Cos'è oggi l'abuso d'ufficio? Uno spauracchio, un cartellino giallo che nelle piccole e grandi amministrazioni l'opposizione solleva davanti alla magistratura e all'opinione pubblica - ingiustamente, nella stragrande maggioranza dei casi, visto che si contano pochissime condanne e una serie imponente di proscioglimenti processuali o archiviazioni - per cui il solo sospetto di un qualsivoglia sconfinamento o eccesso di potere pubblico causa paralisi e rallentamenti nella pubblica amministrazione «che non possiamo più permetterci», dice Pittalis al Giornale, convinto che alla fine dentro la maggioranza si troverà una quadra, soprattutto dopo le sollecitazioni venute ancora ieri dai rappresentanti dell'Anci e da diversi sindaci che, sottolinea Forza Italia, «non riescono a lavorare per il proprio territorio in maniera serena per la paura della firma».

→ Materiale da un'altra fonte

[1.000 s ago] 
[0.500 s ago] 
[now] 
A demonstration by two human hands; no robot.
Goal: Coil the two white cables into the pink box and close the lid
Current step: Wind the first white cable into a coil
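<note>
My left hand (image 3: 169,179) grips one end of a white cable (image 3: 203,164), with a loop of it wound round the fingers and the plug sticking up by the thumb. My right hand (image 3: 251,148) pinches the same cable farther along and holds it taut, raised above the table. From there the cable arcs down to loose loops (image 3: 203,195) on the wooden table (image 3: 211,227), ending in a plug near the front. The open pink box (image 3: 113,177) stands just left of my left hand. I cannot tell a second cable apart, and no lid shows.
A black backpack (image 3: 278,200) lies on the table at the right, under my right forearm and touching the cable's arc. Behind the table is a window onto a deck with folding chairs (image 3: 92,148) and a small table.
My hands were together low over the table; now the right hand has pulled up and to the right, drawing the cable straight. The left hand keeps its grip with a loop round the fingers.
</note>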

L'abuso d'ufficio, previsto sin dal 1930 dall'articolo 323, va a braccetto con il reato di «traffico di influenze illecite», previsto dall'articolo 346-bis, che ha complicato e non poco il quadro normativo, come dimostrano le difficoltà applicative del reato negli ultimi anni, con «ambiguità interpretative e contrasti tra le Sezioni della Corte Suprema di Cassazione», come ha sottolineato nella sua audizione l'avvocato Ivano Iai.

Più che il reato in sé, il problema è ciò che il grimaldello giudiziario nasconde: un'etica pubblica condizionata dal diritto penale, che grazie all'ambiguità strumentale con cui viene agitato il presunto «abuso d'ufficio» porta alla paralisi. Su appalti pubblici, contratti in scadenza da prorogare, servizi da garantire, basta una segnalazione e anche l'amministratore più onesto «perde fiducia, entusiasmo, financo vigore fisico e psichico», sottolinea Iai nel suo intervento. Basterebbe individuare meglio i profili penali da quelli amministrativi, anche perché a oggi i processi che ne sono scaturiti quasi mai hanno portato a delle condanne. Sempre colpa delle indagini fatte male dai pm? Più che altro colpa dell'indeterminatezza e dell'atipicità del reato, complicata dai troppi «innesti curativi» che quasi «attentano ai principi costituzionali di legalità e uguaglianza», è il ragionamento dell'avvocato Iai in commissione, audito assieme ai docenti di Diritto Luigi Stortoni (Alma Mater di Bologna), Gian Luigi Gatta (Statale di Milano) e all'ex Csm Piercamillo Davigo.

Ovviamente i grillini la pensano in modo diametralmente opposto. Le deputate M5S in commissione Giustizia Valentina D'Orso e Carla Giuliano lamentano che l'abrogazione «va contro la recente proposta di direttiva Ue contro la corruzione, colpirebbe la tutela della legalità e minerebbe i principi di rango costituzionale di imparzialità e buon andamento della pubblica amministrazione».

Insomma, la partita - ancora una volta - è ideologica. Tra chi vuole accelerare l'azione amministrativa e chi, come le depuate grilline, è ossessionato dal «potenziale libero arbitrio di alcuni pubblici ufficiali a danno dei cittadini».